Asian Infusion (continued)

In lower Manhattan, designer Shamir Shah created a sophisticated, understated flat for a client whose passion is modern and Asian art.


The apartment came with better-than-average kitchen appliances and bathroom fixtures, courtesy of the developer. So instead of rushing to redo the place, the homeowner decided to live for a year or so with his own furniture while figuring out what he liked and didn't like about the spaces. But when he visited a downstairs neighbor, who had hired Shamir Shah to redo his apartment, he knew he was ready to renovate. Raised in London and Paris, the client collects contemporary art, much of it from Asia, and he wanted the apartment to reflect his international perspective. Shah, who was born in Kenya to parents of Indian descent, is known for interiors that wed domestic comfort and worldly sophistication.

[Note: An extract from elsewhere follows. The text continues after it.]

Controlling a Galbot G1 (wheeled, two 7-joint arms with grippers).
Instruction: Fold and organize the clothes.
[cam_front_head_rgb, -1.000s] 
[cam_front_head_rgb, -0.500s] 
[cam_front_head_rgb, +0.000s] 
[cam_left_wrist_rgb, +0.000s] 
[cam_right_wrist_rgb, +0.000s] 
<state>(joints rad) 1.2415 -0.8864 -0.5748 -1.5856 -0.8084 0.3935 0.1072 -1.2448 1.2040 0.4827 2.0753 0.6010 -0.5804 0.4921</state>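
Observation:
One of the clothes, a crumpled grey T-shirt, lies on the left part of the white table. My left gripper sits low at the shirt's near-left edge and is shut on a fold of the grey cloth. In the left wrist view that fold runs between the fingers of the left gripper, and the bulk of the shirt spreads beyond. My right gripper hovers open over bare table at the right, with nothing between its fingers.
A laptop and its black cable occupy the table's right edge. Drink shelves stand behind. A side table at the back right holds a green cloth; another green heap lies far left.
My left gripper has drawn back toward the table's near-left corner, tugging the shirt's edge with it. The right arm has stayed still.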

During a nine-month renovation, Shah left no surface untouched. He created "bespoke" details like a dining room ceiling composed of round rice-paper shades in varying sizes and heights on a bronze armature, suggesting a collection of Chinese lanterns or the stylized clouds of a Japanese woodblock print. Asked how many shades there are altogether, the owner answers 31 -- and he knows, he says, because he has to change the lightbulbs. Not that he's complaining.

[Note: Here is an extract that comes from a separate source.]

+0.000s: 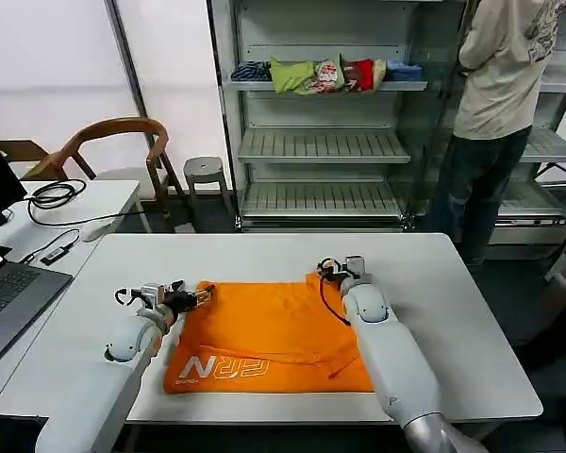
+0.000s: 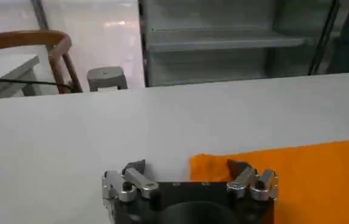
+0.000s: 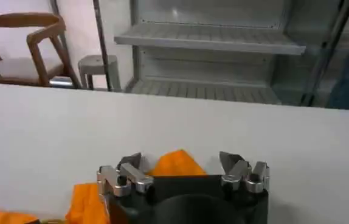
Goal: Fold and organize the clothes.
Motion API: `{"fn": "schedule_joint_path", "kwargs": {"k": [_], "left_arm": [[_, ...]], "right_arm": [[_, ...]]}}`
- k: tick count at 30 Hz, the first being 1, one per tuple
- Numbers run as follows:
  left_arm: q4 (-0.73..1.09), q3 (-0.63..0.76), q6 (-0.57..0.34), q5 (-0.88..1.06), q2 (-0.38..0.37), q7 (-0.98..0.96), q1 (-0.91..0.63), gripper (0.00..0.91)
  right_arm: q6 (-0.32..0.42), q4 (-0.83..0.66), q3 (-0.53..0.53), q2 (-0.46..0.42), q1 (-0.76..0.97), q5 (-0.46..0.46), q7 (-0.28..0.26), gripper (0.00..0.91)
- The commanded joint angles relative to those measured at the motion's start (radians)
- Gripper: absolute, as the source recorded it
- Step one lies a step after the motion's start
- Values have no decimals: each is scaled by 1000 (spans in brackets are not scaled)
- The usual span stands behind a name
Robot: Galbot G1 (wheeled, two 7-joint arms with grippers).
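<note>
Two arms reach over the white worktop [image 1: 472, 311], one at each far corner of the orange T-shirt [image 1: 274, 330]. The shirt lies flat near the front edge, lettering up, apparently already folded once into a rough rectangle.

Left pincer [image 1: 196, 297]: low at the far left corner, fingers spread. In the left wrist view the left pincer [image 2: 190, 170] straddles the cloth corner, one fingertip [image 2: 238, 165] over orange T-shirt [image 2: 308, 176], the other over bare worktop [image 2: 132, 122]. Not yet closed on fabric.

Right pincer [image 1: 332, 268]: at the far right corner, fingers also spread. In the right wrist view the right pincer [image 3: 180, 161] has a peak of orange T-shirt [image 3: 176, 164] standing up between its fingers, ungripped.

Step in hand, as I judge it: lining up on both far corners for the next fold. Next move calls for both pincers to settle lower, pinch their corners together, then lift and carry the far edge toward the robot evenly.

Pose: both forearms stretched forward and low, wrists roughly level, pincers pointing away from the body.
</note>
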Motion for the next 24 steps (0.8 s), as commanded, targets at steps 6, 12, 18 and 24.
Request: {"fn": "schedule_joint_path", "kwargs": {"k": [6, 12, 18, 24], "left_arm": [[11, 12, 0, 1, -4, 13, -3, 20], [-2, 11, 0, 1, -1, 20, 6, 20], [-17, 10, -3, 1, -1, 30, 15, 20], [-19, 7, -24, -4, 1, 41, 15, 20]], "right_arm": [[-24, -6, -3, -4, 0, 24, -9, 0], [-26, 1, -2, -5, -10, 26, -12, 0], [-24, 1, -2, -1, -12, 24, -17, 0], [4, 40, -3, -6, -24, 23, -28, 0]]}}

Shah, he says, gave him a home that embraces the world while standing squarely in Manhattan.

Since the client eats out nearly every night, there was no great need for a formal dining room. Instead, Shah turned a 20-by-40-foot space formed by combining the living room and the apartment's third bedroom into a posh lounge (with seating for 25 and a sofa facing a TV where the dining table might have been). For a smaller dining room that the owner can use "in a pinch," Shah took over a square foyer, which he opened up by replacing a solid wall with shelves that allow sunlight to reach the once-dark space.

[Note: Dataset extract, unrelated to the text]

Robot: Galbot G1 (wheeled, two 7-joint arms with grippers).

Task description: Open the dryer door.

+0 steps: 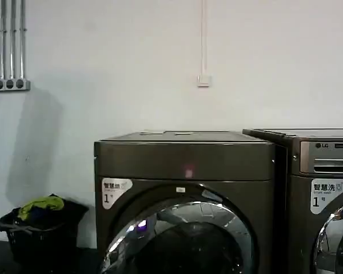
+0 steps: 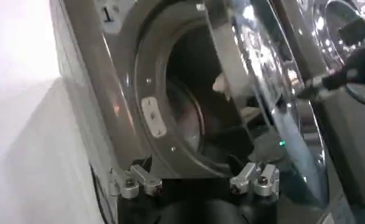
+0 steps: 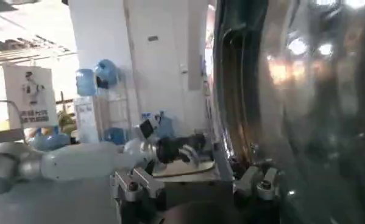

One room Shah planned to leave untouched was the kitchen, which had been installed by the developer only a year before. "The environmentalist in me thought it would be a horrible waste to tear everything out," he says. But when the client saw the plans for the rest of the apartment, he thought the "builder kitchen" would look cheesy alongside Shah's carefully considered interiors. He had Shah design a replacement kitchen (though, luckily for the environment, one that reused the existing appliances).

The client's informal approach to entertaining at home meant there was no need for a wall between the living room and the new kitchen; the counter serves as a bar when he has guests. At the same time, Shah wanted to make sure the kitchen didn't compete with the light-and-art-filled living room. He did that by choosing dark oak paneling for the kitchen walls and deep-green marble for its counter surfaces. He also specified reflective surfaces, including "high-gloss auto body lacquer" for the upper cabinets and ½-inch glass tiles for the backsplash. The idea was to dematerialize the kitchen, allowing it to hide in plain sight.